[Recorded data]
-*-

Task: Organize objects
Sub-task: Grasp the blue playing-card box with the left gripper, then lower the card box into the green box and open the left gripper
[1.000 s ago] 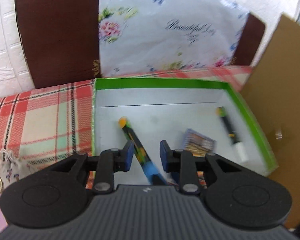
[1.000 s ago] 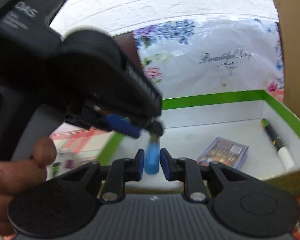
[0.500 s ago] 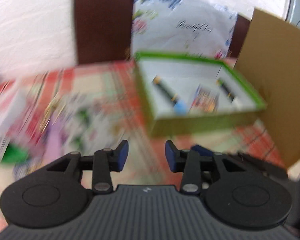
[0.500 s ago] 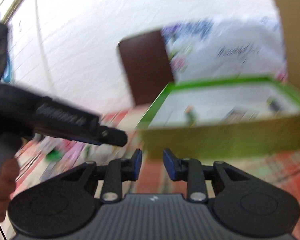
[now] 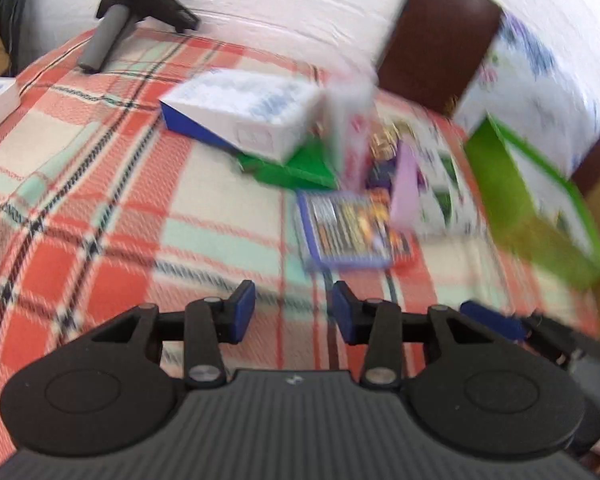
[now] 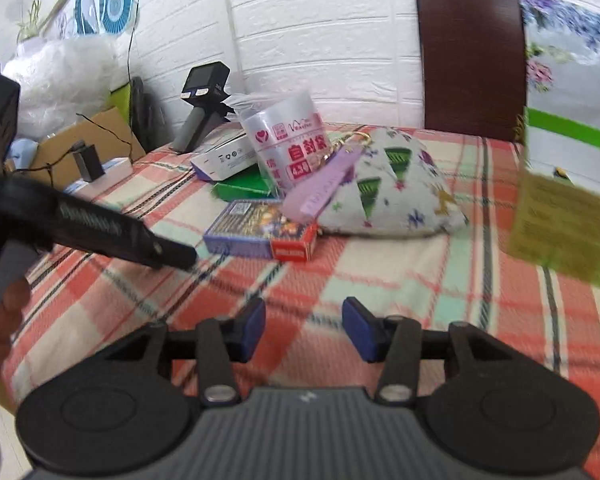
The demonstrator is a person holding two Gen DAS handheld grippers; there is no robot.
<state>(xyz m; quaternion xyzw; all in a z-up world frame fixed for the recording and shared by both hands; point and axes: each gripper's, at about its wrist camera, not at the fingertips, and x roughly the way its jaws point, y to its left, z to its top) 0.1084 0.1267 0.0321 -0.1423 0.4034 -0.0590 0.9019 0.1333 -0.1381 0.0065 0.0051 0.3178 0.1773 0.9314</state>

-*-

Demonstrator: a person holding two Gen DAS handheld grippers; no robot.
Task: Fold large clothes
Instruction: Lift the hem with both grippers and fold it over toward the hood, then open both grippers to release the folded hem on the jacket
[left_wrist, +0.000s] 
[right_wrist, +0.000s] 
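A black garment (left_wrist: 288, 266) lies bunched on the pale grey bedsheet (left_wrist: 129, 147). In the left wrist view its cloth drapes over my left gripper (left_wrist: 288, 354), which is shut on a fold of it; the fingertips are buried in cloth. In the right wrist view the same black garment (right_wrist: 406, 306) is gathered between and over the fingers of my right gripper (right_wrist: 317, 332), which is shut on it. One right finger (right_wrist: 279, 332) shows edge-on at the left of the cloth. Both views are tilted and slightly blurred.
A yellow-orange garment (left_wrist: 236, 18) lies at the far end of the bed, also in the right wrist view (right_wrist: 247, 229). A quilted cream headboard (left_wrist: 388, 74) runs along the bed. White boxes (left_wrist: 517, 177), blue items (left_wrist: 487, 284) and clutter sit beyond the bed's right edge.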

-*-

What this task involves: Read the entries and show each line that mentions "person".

Response to the task:
The demonstrator is a person holding two Gen DAS handheld grippers; there is no robot.
Demonstrator: a person holding two Gen DAS handheld grippers; no robot.

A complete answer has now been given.